After their victory over Kyiv, they "calculated that they had taken 665,000 prisoners [captured Red Army soldiers] along with staggering quantities of tanks, guns, and equipment." According to "Between Hitler and Stalin," the majority of those captured were "starved to death or died of exposure in open-air concentration stockades in the winter of 1941-42." The New Republic reports that in 1941, the population of Kyiv was around 815,000 people, but by the time the First Battle of Kyiv was occurring, up to half of the city "had already fled the advancing German armies."

NKVD bombs

The day after German forces occupied Kyiv, a mine exploded near the Caves Monastery. Karel C. Berkhoff writes in Babi Yar that all the Germans who were quartered there were killed and almost immediately, German officers started collecting Jewish pedestrians. "Germans checked people's identity papers, and now the Soviet entry on 'nationality' became a great liability."

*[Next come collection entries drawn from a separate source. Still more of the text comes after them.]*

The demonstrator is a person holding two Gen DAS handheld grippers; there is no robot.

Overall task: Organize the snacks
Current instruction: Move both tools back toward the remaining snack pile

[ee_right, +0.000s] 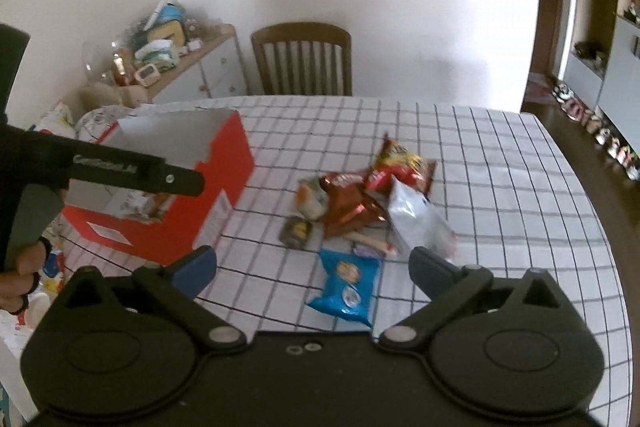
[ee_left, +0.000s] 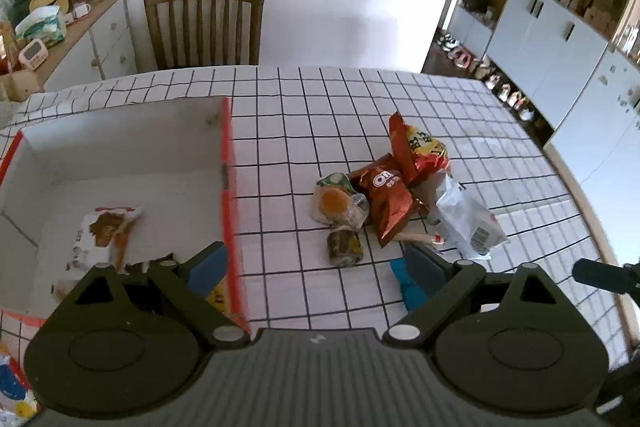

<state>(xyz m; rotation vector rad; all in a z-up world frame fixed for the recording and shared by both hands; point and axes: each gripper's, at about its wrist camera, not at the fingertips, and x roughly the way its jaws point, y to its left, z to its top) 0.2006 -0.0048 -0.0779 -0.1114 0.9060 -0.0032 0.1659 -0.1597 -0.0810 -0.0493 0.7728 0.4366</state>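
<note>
Checked tablecloth (ee_right: 480, 155) carries red box (ee_right: 224, 187) beside loose snack pile (ee_right: 360, 203). Blue packet (ee_right: 348, 283) lies nearest, light, crinkly, slippery; pinch its sealed edge. Left gripper (ee_left: 316, 263) and right gripper (ee_right: 312, 267) spread, empty.

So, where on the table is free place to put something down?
Bare tablecloth lies between the red box and the snack pile, behind the pile toward the chair, and right of the white bag. The pile itself is crowded.

Snacks (ee_right: 352, 203) right of box (ee_right: 192, 195)
</note>
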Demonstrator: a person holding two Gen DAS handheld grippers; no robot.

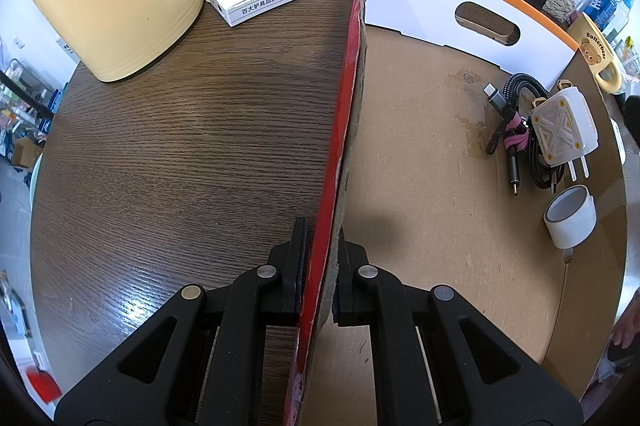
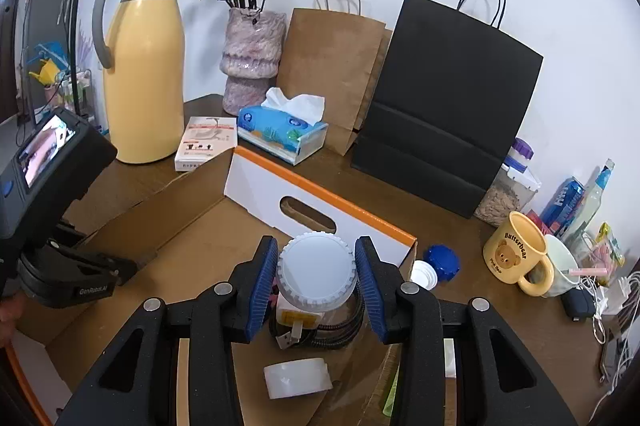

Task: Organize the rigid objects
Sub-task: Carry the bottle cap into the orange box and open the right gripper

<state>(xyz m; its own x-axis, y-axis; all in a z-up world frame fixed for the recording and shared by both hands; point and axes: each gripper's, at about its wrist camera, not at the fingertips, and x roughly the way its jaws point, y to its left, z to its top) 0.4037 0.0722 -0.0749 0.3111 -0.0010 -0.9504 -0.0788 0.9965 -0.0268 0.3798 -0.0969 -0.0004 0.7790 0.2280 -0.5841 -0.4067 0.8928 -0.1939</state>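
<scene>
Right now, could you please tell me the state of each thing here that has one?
Left tool: shut on the box flap.
Right tool: shut on a white-lidded jar, above the cardboard box.
Tape roll: lying in the box.
Charger: lying beside the coiled cable.
Blue cap: off, on the table.
</scene>
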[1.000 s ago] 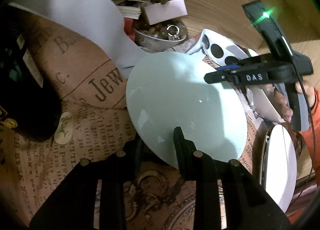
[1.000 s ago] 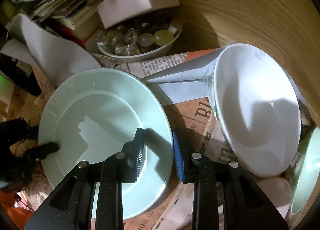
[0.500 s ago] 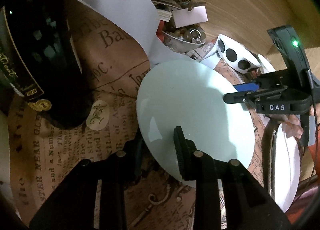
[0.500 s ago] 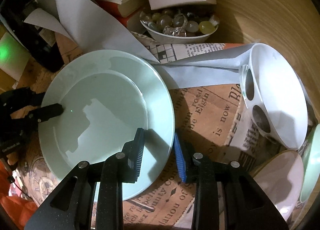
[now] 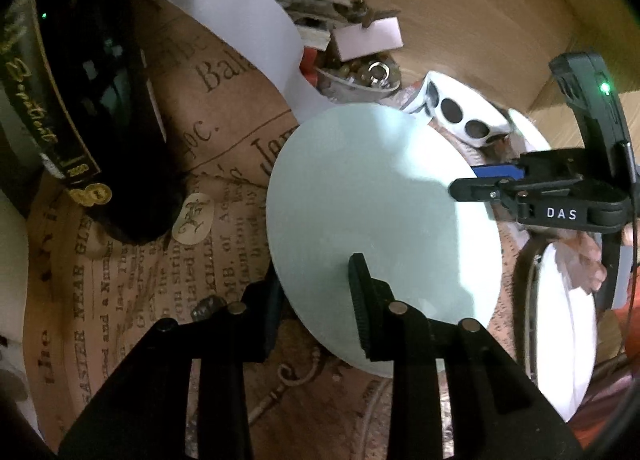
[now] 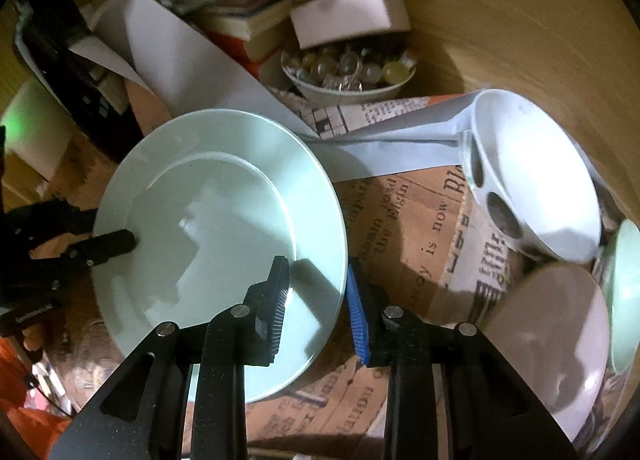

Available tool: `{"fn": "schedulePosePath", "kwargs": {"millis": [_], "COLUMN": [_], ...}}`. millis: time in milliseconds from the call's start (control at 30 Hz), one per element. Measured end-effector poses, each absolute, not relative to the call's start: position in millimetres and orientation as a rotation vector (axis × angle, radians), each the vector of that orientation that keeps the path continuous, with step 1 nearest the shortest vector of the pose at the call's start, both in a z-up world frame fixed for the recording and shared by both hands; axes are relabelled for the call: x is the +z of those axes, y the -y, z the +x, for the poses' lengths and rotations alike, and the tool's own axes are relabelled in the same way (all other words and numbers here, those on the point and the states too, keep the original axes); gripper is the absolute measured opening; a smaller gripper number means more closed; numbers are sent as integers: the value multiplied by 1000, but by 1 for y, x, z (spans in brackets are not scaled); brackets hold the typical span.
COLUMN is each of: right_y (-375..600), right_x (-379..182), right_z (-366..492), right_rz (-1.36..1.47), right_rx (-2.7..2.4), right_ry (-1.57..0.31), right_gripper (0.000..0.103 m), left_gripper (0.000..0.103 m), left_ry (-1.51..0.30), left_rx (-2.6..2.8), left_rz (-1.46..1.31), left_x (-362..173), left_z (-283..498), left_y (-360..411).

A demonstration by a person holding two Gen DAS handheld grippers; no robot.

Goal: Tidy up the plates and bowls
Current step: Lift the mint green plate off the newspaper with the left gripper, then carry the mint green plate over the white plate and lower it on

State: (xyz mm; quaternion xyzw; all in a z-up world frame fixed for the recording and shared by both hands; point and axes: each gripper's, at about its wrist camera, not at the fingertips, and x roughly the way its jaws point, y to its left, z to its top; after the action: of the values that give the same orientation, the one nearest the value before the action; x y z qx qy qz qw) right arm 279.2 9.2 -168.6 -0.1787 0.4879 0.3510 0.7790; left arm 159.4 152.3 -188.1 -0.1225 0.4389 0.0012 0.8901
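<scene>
A pale green plate [image 5: 380,220] [image 6: 224,228] is held above the newspaper-print cloth by both grippers. My left gripper [image 5: 316,300] is shut on its near rim, one finger above and one below. My right gripper [image 6: 316,300] straddles the opposite rim with its jaws close on it; it shows in the left wrist view [image 5: 484,184] at the plate's far right edge. A white bowl with black spots [image 6: 532,172] [image 5: 460,116] lies tilted to the right. A pinkish-white plate [image 6: 552,344] and a green dish edge [image 6: 624,292] sit at the right.
A dark wine bottle [image 5: 80,100] stands at the left. A small bowl of beads [image 6: 348,72] sits behind, under a white box [image 6: 352,16] and stacked books [image 6: 240,20]. White paper [image 6: 180,60] lies over the cloth. A white plate [image 5: 564,332] sits at the right.
The plate has lowered and shifted slightly with both grippers on it. The right wrist view has pulled back, showing more of the spotted bowl and the pinkish plate.
</scene>
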Motion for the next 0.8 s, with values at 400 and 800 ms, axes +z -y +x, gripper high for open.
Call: {"fn": "schedulePosePath", "kwargs": {"millis": [400, 800], "right_y": [38, 71], "right_x": [-116, -90], "right_z": [246, 207], "right_rz": [-287, -206], "right_rx": [757, 761], "right_ry": [-910, -811], "right_gripper": [26, 26], "left_gripper": [30, 30], "left_ry": [-764, -691], "left_rx": [9, -7], "left_rz": [-210, -194], "left_x": [-141, -116], "left_z": [130, 108], "left_y": [-129, -103]}}
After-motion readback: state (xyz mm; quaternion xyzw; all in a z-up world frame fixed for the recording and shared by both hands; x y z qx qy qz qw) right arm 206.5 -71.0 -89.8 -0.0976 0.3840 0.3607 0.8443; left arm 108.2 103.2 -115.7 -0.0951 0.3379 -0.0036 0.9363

Four days later, several bombs went off around Kyiv, "all evening and night, and also the next day, with intervals of just minutes, explosions continued." These bombs had been placed there by NKVD officers, the Soviet precursor to the KBG, as well as Red Army engineers. After the explosions, Soviet agents also threw bottles of fuel to cause the fires to spread. The fires burned for more than a week and in total, 200 Germans soldiers were killed.

Rumors quickly spread that blamed the Jewish people for the explosions and the fires. Hundreds of Jewish people as well as "NKVD agents, political officers, and partisans" were arrested and murdered. Although an Operations Situation Report Einsatzgruppe C report from 1941 blames Jewish people for participating in the arson, the Brandeis Graduate Journal writes that "SS detachments that had already executed the Jews in other places arrived in Kyiv on September 21-25," implying that the plan for execution was already in motion.

Ordered to appear

On Sunday, September 28, 1941, Ukrainian police posted a notice around Kyiv addressing the Jewish people of the city, written in Ukrainian, Russian, and German. In "Babi Yar," Anatoly Kuznetsov reproduces the notice, which stated that all Jewish people in Kyiv are to report to an intersection near the cemetery the following day, September 29, bringing all their "documents, money, valuables, as well as warm clothes, underwear, etc." The notice also stated that any Jewish person "not carrying out this instruction and who is found elsewhere will be shot."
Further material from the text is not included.